The French woman calls to attention the contents of her mind and soul with cultured honing. She wouldn't dream of distracting people away from the important things she is saying or doing with either gnawed stumps of nails or fake claws. The effect is, "If you think my exterior is refined, you should see what's inside my heart and mind."

The Daily Connoisseur said...

Pearl- I couldn't agree more. The entire package is what we are striving for non? xx

J- I just got a much needed manicure/ pedicure. It really lifted my spirits... it's the small things :) and I love that you pick out random items in girly pink. Eveyone has their mood lifters and tricks to make them feel feminine... whatever works!

Rebekah- "If you think my exterior is refined, you should see what's inside my heart and mind." - Brilliant!! And well said.

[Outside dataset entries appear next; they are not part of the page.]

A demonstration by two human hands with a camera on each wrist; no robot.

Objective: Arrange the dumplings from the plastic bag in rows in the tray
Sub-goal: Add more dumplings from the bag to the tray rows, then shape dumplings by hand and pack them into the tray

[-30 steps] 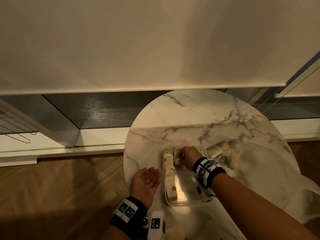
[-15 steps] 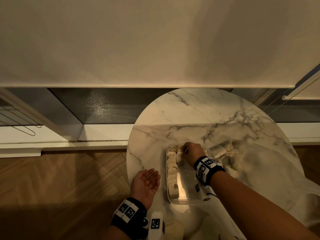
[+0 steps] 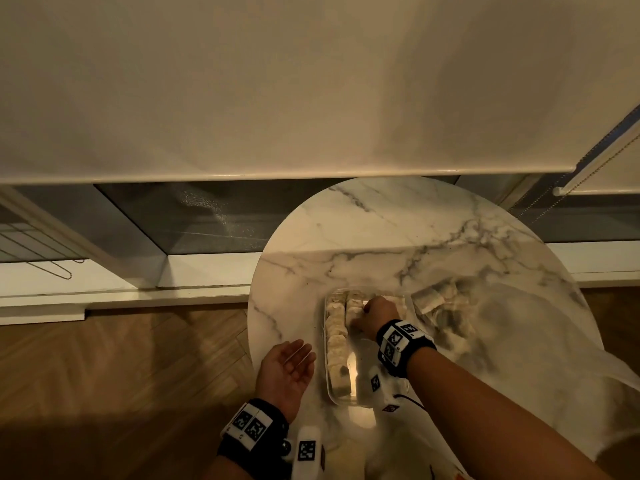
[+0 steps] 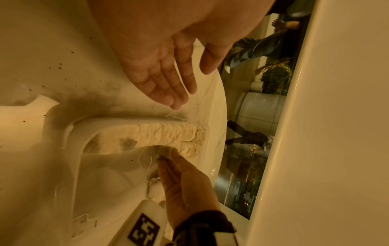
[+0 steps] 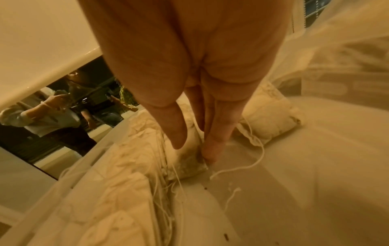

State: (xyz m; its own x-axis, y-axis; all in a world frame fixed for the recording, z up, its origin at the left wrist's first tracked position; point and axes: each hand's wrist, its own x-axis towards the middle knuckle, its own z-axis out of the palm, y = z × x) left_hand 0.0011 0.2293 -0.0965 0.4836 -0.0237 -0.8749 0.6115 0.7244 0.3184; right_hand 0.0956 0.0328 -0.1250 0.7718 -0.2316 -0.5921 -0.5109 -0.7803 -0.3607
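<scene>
Fingers (image 5: 212, 146) of right hand (image 3: 379, 311) pinched on one pale, crinkled dumpling (image 5: 189, 159), set down inside clear plastic tray (image 3: 363, 398) beside a packed row of pleated dumplings (image 3: 336, 344). Left hand (image 3: 285, 374) palm up, fingers straight, holding nothing, on round marble table (image 3: 381, 223). Filmy plastic bag (image 3: 502, 327) lying right of tray.

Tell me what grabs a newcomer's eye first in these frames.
The right hand reaching into the clear tray at the near middle of the round marble table, pinching a dumpling beside the finished row of dumplings along the tray's left wall. Next, the left hand resting palm-up, empty, left of the tray. The plastic bag sprawls to the right.
</scene>
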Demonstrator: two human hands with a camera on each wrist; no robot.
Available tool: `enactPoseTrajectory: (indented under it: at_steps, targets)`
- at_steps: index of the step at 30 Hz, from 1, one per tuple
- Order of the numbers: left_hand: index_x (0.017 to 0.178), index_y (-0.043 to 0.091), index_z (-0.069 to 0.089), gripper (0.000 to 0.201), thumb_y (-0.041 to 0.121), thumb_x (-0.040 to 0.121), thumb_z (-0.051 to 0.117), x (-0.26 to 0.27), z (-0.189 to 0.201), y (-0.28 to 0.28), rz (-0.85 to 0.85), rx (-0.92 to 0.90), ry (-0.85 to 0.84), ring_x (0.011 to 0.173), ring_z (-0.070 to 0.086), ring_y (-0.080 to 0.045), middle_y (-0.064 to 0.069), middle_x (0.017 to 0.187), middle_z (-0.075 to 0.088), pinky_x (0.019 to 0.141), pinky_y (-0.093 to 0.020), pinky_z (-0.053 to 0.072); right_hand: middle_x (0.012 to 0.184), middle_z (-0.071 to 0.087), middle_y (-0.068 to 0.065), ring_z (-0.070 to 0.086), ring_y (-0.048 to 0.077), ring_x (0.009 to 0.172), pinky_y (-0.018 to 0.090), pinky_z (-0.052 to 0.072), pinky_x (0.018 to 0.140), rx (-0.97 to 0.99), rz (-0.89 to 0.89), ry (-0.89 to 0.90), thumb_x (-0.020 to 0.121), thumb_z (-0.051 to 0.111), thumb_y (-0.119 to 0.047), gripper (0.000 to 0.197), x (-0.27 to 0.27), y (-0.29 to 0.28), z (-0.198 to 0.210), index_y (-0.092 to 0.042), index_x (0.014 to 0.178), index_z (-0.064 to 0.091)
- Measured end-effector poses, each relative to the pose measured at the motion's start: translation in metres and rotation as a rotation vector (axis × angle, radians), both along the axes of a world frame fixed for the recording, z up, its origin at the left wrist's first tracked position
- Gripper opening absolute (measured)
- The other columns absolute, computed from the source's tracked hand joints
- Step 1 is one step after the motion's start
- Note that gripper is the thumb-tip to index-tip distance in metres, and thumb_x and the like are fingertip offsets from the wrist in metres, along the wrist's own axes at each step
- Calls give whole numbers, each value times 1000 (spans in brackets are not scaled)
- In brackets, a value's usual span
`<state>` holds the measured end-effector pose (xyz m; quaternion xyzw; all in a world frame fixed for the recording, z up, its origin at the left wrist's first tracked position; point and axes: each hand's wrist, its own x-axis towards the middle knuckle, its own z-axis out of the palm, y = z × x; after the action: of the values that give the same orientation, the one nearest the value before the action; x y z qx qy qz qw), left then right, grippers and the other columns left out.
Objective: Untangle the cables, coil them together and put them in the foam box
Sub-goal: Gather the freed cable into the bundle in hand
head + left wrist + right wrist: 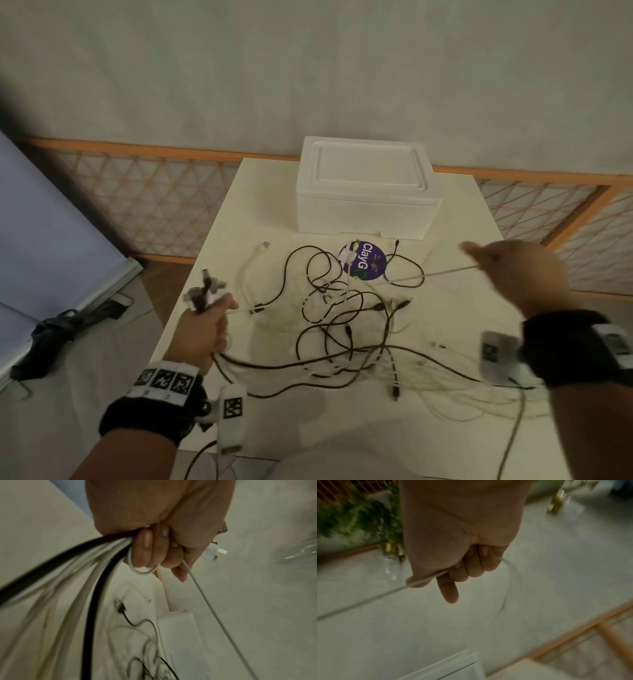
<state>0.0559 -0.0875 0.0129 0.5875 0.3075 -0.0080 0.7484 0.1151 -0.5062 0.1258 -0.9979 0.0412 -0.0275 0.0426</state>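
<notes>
A tangle of black and white cables (342,318) lies spread over the white table (260,192). My left hand (205,329) grips a bundle of cable ends at the table's left edge, plugs (205,291) sticking up above the fist. In the left wrist view the fingers (147,547) curl round black and white cables (96,582). My right hand (513,270), raised at the right, holds one white cable (442,272) stretched taut toward the tangle; the right wrist view shows the fingers (471,566) curled on that cable (426,580). The white foam box (366,192) stands behind, lid on.
A round purple sticker (364,262) lies on the table in front of the box. An orange lattice fence (144,202) runs behind the table. A dark bag (65,332) lies on the floor at the left, beside a pale board (44,240).
</notes>
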Motion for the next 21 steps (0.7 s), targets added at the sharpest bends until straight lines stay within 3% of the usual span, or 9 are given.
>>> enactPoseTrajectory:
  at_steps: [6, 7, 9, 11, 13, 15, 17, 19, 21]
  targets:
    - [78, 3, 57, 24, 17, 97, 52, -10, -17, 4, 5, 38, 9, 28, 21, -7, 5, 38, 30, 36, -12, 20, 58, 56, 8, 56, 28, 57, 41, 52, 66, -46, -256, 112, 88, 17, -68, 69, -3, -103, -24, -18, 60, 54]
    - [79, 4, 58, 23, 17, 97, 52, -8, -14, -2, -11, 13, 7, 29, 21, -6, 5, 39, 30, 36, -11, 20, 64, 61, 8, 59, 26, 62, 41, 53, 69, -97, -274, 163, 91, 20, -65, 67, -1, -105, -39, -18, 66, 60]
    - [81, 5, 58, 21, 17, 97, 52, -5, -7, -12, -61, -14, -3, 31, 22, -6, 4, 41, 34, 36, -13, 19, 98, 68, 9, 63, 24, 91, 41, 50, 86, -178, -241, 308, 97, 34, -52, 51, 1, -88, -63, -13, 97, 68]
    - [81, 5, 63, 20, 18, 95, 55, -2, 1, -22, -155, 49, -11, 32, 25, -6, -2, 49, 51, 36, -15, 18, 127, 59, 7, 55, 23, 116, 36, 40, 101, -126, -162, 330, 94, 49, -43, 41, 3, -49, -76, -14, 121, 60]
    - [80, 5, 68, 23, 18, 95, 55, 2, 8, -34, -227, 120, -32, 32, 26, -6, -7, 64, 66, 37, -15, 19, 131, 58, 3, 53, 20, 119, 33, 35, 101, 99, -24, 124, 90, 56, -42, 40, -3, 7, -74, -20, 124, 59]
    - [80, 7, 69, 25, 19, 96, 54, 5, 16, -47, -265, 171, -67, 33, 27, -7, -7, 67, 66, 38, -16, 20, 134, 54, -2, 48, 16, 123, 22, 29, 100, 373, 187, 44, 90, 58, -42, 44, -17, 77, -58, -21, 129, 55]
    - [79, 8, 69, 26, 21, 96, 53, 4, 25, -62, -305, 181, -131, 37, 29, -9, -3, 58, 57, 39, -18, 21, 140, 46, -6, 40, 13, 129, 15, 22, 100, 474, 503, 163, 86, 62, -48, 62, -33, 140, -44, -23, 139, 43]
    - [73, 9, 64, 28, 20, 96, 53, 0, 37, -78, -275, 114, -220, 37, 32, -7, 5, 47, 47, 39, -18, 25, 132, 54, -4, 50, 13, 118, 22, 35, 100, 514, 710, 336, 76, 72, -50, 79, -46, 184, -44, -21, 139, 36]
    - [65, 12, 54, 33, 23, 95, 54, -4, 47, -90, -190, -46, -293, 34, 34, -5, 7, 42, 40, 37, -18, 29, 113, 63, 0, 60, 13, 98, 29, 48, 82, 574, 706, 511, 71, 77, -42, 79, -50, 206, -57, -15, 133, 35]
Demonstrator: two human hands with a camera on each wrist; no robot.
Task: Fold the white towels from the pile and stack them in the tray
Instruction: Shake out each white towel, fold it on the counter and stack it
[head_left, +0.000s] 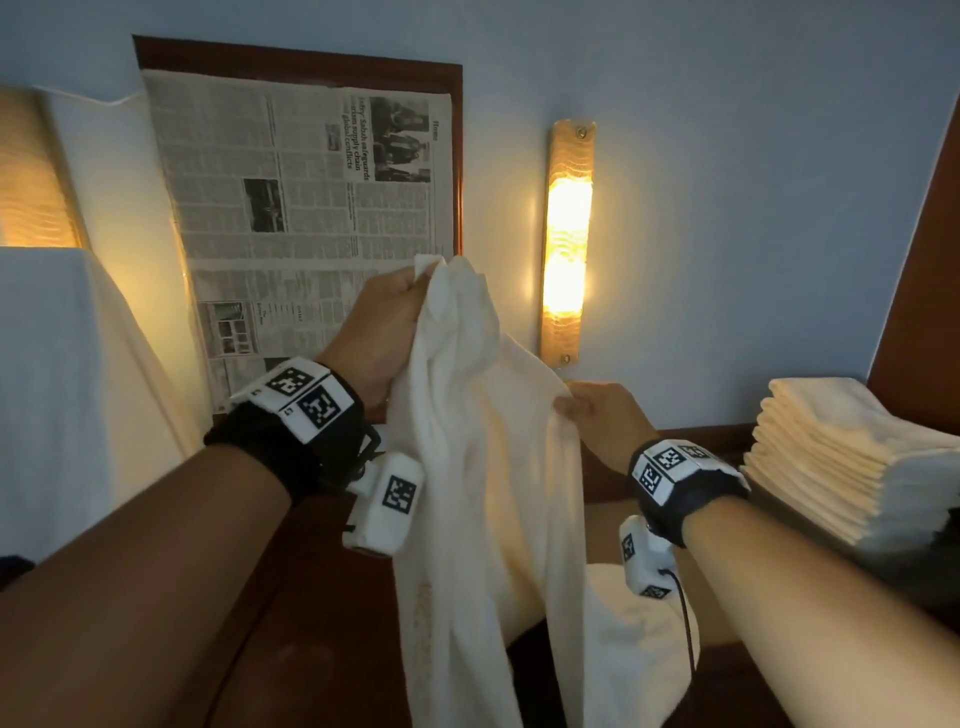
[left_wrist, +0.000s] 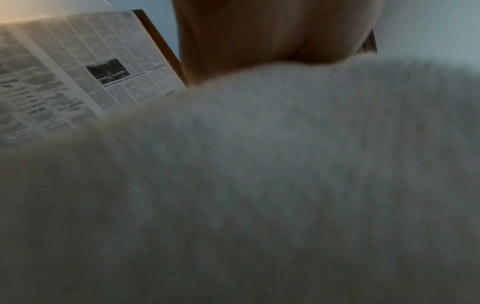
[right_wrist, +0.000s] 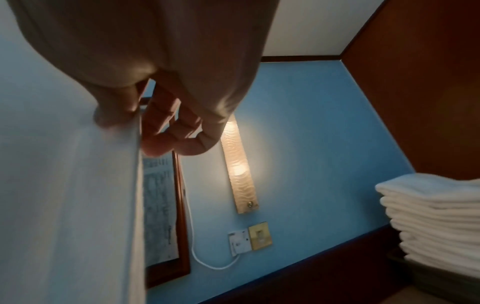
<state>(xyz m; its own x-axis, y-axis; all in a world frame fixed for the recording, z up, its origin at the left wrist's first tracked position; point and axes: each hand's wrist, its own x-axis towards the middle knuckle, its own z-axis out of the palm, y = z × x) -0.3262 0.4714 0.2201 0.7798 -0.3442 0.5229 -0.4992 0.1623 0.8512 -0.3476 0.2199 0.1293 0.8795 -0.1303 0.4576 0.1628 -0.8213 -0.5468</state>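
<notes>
A white towel (head_left: 483, 467) hangs unfolded in the air in front of me. My left hand (head_left: 410, 291) grips its bunched top corner, raised high. My right hand (head_left: 569, 408) pinches the towel's right edge lower down, thumb against fingers (right_wrist: 166, 142). In the left wrist view the towel (left_wrist: 259, 185) fills most of the picture, blurred. In the right wrist view the towel (right_wrist: 72, 195) falls along the left side. A tall stack of folded white towels (head_left: 852, 462) stands at the right, in a dark tray (right_wrist: 426, 275). More white towel (head_left: 634, 644) lies below my right wrist.
A framed newspaper (head_left: 306, 208) hangs on the blue wall behind the towel. A lit wall lamp (head_left: 567, 244) glows to its right. A white-draped shape (head_left: 67, 374) stands at the left. Wall sockets (right_wrist: 250, 238) sit below the lamp. A brown wooden panel (head_left: 930, 291) rises at the far right.
</notes>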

I love it xx

lady jicky said...

I shall be waiting for when you find a new signature scent! Love, love, love perfume :)
Oooo, would you please do a article on the choice of lipsticks for I adore them but I find it so hard to find "my" best colour!

C T said...

Thank you for this interesting perspective! Your writing is excellent, it spoke to me. But perhaps because I had a similar experience in Japan. Japanese culture is traditional and has sophistication (sexism too) in the ideal woman. Unfortunately, the universities lack women, but the women I did see often wear skirts and pretty shoes. They also let you try their skin care products in the drugstores!